Pattern Writers' Workshops

A style of reviewing written work used in the community that flourished around adapting Christopher Alexander's idea of "patterns" to software.

Richard P. Gabriel (who imported the style from the poetry community) provided a deeper introduction .

--- I think these workshops work well and are useful. My summary of the process goes like this:

1. You have an author of a text and a bunch of people who've read it. They are typically arranged in a circle.

2. The author may do a brief presentation of the work (conventionally, reading some snippet that represents it well, to suggest what matters to her or to set the mood). I don't find this part very valuable, but ¯\\\_(ツ)\_/¯.

3. The author then becomes a "fly on the wall" and backs out of the circle. (Physically moves into the background.) The reviewers are talking to each other; the author just listens. (This is astoundingly hard for some people. They follow the letter of the rules, but violate the spirit with ostentatious facial expressions that convey their disagreement.)

4. The first segment is devoted to people saying what they liked about the text. This feels awkward for people in professions that emphasize critique rather than support (like software).
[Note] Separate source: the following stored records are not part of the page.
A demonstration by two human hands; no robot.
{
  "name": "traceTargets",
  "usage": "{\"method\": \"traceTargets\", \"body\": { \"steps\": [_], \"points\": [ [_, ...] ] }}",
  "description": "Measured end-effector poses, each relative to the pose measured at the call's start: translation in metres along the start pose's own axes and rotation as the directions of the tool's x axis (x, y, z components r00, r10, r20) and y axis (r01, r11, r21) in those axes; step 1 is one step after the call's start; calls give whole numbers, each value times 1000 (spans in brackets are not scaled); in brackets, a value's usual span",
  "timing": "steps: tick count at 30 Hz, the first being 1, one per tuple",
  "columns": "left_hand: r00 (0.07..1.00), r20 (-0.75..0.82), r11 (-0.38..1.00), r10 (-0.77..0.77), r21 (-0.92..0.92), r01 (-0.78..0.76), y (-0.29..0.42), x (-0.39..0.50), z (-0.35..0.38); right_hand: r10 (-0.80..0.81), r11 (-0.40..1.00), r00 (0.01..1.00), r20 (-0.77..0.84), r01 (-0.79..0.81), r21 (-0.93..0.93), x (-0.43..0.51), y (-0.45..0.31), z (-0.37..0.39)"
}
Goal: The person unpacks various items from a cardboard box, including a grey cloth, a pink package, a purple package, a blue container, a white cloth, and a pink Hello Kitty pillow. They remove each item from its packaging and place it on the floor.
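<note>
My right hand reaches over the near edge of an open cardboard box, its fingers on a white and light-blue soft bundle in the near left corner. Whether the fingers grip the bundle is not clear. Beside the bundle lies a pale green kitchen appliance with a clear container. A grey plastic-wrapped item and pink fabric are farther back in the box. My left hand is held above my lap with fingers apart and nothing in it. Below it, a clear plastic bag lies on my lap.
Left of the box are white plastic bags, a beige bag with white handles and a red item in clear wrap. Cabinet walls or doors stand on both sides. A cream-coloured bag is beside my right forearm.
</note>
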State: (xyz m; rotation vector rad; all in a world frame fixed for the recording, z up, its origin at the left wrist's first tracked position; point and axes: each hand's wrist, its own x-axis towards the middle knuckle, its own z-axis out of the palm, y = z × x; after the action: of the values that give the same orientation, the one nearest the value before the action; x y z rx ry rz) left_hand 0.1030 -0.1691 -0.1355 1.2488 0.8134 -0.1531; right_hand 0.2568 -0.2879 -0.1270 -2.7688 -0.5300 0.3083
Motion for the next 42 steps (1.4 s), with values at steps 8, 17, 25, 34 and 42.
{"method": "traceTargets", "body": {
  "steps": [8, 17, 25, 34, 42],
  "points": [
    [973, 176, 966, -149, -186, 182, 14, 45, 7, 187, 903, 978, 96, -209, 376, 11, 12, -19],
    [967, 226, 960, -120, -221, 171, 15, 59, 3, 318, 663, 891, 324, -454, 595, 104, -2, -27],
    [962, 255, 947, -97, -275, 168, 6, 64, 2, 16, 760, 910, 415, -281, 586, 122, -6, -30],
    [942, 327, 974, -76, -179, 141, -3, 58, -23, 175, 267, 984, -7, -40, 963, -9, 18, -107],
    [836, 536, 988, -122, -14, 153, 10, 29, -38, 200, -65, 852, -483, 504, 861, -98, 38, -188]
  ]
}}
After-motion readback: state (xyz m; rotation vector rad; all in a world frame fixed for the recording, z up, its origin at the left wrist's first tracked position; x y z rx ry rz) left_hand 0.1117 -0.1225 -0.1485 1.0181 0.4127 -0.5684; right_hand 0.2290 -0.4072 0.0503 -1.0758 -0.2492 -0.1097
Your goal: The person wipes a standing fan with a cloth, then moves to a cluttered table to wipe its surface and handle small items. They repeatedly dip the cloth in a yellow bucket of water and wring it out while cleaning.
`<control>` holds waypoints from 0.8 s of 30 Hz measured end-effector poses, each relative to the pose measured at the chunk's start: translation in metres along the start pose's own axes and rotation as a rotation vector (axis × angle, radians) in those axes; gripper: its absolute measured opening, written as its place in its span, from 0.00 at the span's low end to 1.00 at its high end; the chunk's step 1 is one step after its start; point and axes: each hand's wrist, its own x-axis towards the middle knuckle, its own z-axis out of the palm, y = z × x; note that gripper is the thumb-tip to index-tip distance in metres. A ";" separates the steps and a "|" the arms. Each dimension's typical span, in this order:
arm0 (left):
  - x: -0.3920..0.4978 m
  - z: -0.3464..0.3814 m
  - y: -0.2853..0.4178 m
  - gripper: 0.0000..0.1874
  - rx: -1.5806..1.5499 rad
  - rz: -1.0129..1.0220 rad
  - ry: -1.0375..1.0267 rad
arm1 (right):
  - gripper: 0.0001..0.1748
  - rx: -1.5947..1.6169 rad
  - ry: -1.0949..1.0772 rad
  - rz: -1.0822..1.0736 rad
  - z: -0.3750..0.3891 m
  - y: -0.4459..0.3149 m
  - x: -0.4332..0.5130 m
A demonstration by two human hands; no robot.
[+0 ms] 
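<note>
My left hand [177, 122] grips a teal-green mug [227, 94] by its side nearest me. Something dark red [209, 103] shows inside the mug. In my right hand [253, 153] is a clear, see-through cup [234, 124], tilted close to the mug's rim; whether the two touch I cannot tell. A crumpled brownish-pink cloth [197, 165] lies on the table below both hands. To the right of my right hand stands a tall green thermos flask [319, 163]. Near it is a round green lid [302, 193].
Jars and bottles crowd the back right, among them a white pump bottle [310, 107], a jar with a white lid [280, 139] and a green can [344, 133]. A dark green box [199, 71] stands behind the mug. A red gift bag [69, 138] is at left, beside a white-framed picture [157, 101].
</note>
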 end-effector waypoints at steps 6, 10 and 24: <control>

For that reason, when introducing the style, I've characterized this as the reviewers telling the author "When you revise the work based on our feedback, be sure not to discard this good thing."

5. The next section is devoted to what's often called "suggestions for improvement." The attitude is *not* critiquing what the author is trying to accomplish, but one of highlighting how they have fallen short of their goal. When a moderator is needed, this is when the moderator needs to step in and keep reviewers from drifting into "that thing you want? you shouldn't want that." Also something software people are prone to. I have a bit of a bias against *requiring* that every "this doesn't work" be paired with "and here's how you might make it work," but I think on balance it's good to require a suggestion for improvement. If one critique gets lost because the reviewer couldn't think of a suggestion for improvement, well wotthelll archy .

6. The author rejoins the circle.

7. The author should *want* to thank the reviewers. In any case, it's convention that she do so.

8. The author may comment on what she's heard. Often, that's a defensive "what I meant was...", which is not useful. (What you *meant* isn't at issue; how it was *received* is.) More useful is asking for clarification about some suggestions for improvement.